I too, have had lots of trouble with my Discovery Series II Diesel.

It was bought from a franchised Land Rover/Ford/BMW dealer in Addis Ababa in
November 2002 (Don't ask me how they got franchises for BMW and Ford!). It
was a demonstrator and had about 15000kms when I bought it. Since then the
dealer has lost his franchise for LR and the car is "cared for" (and I use
that term in its widest sense), by another LR dealer.

So far it has been in for regular repairs (on top of the regular services) almost weekly.
Initially, the car developed a problem with the rear electric window
mechanism - not a difficult repair but no spares available - for about a
year! The two "extra" seats in the rear steadfastly refuse to operate
without physical violence being applied. Then the rear passenger door
central locking fell to pieces meaning that the driver's side rear door was
locked in the door shut position - it took the garage 4 days to repair it
but the central locking will only lock the door now, not unlock it.

Together with a major service, the bill came to around US$1000! Whilst this
has been going on, the warning lights for Active Cornering Enhancement
(ACE), hill descent, ABS , airbag and others have been coming on
intermittently, together with the annoying sound effects, resulting in the
garage renewing in succession, brake pads, brake sensors, brake discs et al
in a failed attempt to solve the problem. (Strangely, although the lights
are lit, the ABS appears to work normally). Apparently, their little
computer gizmo that diagnoses faults says all is well!

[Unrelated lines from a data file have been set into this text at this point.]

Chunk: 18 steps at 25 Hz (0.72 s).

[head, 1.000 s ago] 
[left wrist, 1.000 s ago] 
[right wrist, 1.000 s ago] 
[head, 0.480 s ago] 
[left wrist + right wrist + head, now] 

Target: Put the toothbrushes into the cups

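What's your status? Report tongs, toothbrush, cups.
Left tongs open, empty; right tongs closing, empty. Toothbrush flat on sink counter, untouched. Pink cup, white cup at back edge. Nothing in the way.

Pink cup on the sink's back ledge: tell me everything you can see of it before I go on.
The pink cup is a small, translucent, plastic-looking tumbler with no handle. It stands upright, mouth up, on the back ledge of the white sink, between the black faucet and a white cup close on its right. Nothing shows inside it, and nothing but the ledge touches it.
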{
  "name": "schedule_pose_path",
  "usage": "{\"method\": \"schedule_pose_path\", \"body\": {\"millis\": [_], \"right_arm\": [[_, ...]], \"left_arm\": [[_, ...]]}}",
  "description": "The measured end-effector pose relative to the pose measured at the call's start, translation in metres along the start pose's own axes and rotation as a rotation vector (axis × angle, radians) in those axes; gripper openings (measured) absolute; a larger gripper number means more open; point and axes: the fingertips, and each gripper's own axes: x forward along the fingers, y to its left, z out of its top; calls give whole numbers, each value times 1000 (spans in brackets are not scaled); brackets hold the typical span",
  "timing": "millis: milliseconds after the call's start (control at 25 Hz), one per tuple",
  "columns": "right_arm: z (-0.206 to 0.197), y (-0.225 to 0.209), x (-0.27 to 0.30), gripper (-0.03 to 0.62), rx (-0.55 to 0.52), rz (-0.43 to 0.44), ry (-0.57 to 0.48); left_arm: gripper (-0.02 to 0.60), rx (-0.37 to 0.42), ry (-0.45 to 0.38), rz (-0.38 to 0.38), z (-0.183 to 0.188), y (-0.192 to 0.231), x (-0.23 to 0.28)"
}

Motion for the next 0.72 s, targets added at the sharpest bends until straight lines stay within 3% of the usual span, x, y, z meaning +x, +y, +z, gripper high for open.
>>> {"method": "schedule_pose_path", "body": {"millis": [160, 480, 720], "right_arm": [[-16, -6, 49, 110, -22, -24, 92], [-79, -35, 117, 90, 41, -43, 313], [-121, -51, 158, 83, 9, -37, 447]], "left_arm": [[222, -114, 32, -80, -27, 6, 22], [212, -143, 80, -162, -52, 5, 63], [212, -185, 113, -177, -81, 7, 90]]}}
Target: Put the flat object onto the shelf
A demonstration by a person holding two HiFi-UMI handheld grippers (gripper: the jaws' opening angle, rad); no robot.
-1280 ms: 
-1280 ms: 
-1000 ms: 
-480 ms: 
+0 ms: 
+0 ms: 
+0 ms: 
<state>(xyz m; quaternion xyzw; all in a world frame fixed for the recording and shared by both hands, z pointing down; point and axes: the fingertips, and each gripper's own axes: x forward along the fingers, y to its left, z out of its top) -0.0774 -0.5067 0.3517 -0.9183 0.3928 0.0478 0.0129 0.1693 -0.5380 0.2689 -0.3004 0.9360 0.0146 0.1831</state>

Shortly after its last service, it overheated on a short journey of about 6kms. Since then it
has needed about 6 litres of water every week although the garage can find
no reason for it. Ah, I was forgetting the rear air suspension! That failed
a few weeks ago and once again, the garage could not trace the fault -
although they tell me that it is a common failure and that the UK Embassy
here in Addis have told them to convert all the UK Embassy Disco's to coil
springs which pretty much screws up all this ACE and air suspension
technology which we have paid thousand of dollars for. In fact, I was told
that the Embassy staff have been told to take other types of vehicles out
of town in preference to the Discos so I can only speculate as to their
experiences with these cars.

The garage suspect it is related to the "on board computer" - this will no doubt be the same one that tells them "all
is well - no faults detected" when they plug their gizmo into it. And
finally, today, on my way to drop my three year old son off at his
playgroup - NO STEERING. The ball joint on the driver's side has failed
rendering all movement of the steering wheel totally ineffective. Thank
goodness it happened when the car was coming to a stop in the city and not
when it was careering downa road out of town. This could have had fatal
consequences for our whole family. As per normal, no spares are available
at the local LR dealer meaning that the car is useless until a new one can
be ordered from overseas. Surely to God these things should be checked and
replaced if necessary during major services?

This really is a tale of problems on two fronts. One the Land Rover
Discovery itself. It may be OK for cruising down the Kings Road in Chelsea
or towing the horse box once a month to the local gymkana but in my
experience this is no real tough workhorse whatever LR publicity may have
you believe. It is far too fragile and technological for Africa for a
start. If you work in Africa, buy a Defender if you want a Land Rover and
sod the comfort. (Had a 110 County in Malawi for 4 years with no real
problems either with the vehicle or maintenance). Or better still, get
yourself a Toyota Land Cruiser. Reliability is what counts out here.

The second point is the quality (or rather the lack of it ) of the LR
dealers. We had two for a time, neither one any better than the other.
Surely Land Rover must apply a minimum standard of audit to their dealers
before they give them a franchise and let them sell their products?
Ethiopia is a poor country - although there are plenty of expensive cars
around - so I guess the expense of keeping spares is just too much for
your average franchised LR dealer to accomodate. Sell you a new one - oh
yes certainly. Fix it - oh no certainly not! You will see plenty of
aircooled VW Beetles out here in Addis - if you want to know why, try
getting a Discovery maintained to any sort of reasonable standard!